■ Problem details
Every line of the listing that follows must be written out unchanged.

■ Supplied data
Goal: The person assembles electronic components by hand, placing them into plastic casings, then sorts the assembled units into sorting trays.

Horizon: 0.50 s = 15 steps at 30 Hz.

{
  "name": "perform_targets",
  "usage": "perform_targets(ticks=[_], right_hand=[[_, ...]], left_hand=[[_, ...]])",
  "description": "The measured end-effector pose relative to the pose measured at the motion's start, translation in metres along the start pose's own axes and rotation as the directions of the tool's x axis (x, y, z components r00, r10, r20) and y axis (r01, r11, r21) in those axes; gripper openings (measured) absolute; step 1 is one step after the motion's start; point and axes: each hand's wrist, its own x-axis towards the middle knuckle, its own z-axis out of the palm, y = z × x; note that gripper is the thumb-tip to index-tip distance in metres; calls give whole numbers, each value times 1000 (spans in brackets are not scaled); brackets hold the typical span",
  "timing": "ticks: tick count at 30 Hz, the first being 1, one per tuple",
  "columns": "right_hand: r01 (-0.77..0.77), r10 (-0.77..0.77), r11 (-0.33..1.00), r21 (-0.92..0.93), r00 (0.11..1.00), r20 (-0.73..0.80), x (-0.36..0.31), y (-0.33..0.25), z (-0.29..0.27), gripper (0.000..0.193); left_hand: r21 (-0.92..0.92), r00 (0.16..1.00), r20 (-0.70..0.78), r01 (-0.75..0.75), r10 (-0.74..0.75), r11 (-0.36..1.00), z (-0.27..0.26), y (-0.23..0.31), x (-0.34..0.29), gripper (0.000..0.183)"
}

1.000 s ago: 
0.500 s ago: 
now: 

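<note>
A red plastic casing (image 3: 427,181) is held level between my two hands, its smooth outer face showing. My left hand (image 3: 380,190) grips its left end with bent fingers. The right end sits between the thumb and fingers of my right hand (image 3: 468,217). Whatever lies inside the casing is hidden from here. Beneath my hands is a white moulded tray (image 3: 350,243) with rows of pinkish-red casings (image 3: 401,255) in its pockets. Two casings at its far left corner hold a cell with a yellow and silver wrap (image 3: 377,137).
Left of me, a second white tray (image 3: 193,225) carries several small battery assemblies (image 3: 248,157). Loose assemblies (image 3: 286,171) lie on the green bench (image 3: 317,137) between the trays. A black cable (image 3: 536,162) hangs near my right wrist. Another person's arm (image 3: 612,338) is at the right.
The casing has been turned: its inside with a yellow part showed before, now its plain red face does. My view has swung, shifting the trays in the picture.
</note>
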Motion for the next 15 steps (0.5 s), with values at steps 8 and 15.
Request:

■ Expected output
Goal: The person assembles electronic components by hand, placing them into plastic casings, then sorts the assembled units into sorting trays.

Horizon: 0.50 s = 15 steps at 30 Hz.

{
  "name": "perform_targets",
  "usage": "perform_targets(ticks=[_], right_hand=[[_, ...]], left_hand=[[_, ...]])",
  "description": "The measured end-effector pose relative to the pose measured at the motion's start, translation in metres along the start pose's own axes and rotation as the directions of the tool's x axis (x, y, z components r00, r10, r20) and y axis (r01, r11, r21) in those axes; gripper openings (measured) absolute; step 1 is one step after the motion's start; point and axes: each hand's wrist, its own x-axis towards the middle knuckle, its own z-axis out of the palm, y = z × x; note that gripper is the thumb-tip to index-tip distance in metres; calls give whole numbers, each value times 1000 (spans in brackets are not scaled); brackets hold the typical span",
  "timing": "ticks: tick count at 30 Hz, the first being 1, one per tuple",
  "columns": "right_hand: r01 (-0.77..0.77), r10 (-0.77..0.77), r11 (-0.33..1.00), r21 (-0.92..0.93), r00 (0.11..1.00), r20 (-0.73..0.80), x (-0.36..0.31), y (-0.33..0.25), z (-0.29..0.27), gripper (0.000..0.193); left_hand: r21 (-0.92..0.92), r00 (0.16..1.00), r20 (-0.70..0.78), r01 (-0.75..0.75), r10 (-0.74..0.75), r11 (-0.36..1.00), z (-0.27..0.26), y (-0.23..0.31), x (-0.34..0.29), gripper (0.000..0.183)"
}

1.000 s ago: 
0.500 s ago: 
now: 

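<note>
A red plastic casing (image 3: 427,181) is held level between my two hands, its smooth outer face showing. My left hand (image 3: 380,190) grips its left end with bent fingers. The right end sits between the thumb and fingers of my right hand (image 3: 468,217). Whatever lies inside the casing is hidden from here. Beneath my hands is a white moulded tray (image 3: 350,243) with rows of pinkish-red casings (image 3: 401,255) in its pockets. Two casings at its far left corner hold a cell with a yellow and silver wrap (image 3: 377,137).
Left of me, a second white tray (image 3: 193,225) carries several small battery assemblies (image 3: 248,157). Loose assemblies (image 3: 286,171) lie on the green bench (image 3: 317,137) between the trays. A black cable (image 3: 536,162) hangs near my right wrist. Another person's arm (image 3: 612,338) is at the right.
The casing has been turned: its inside with a yellow part showed before, now its plain red face does. My view has swung, shifting the trays in the picture.
</note>
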Motion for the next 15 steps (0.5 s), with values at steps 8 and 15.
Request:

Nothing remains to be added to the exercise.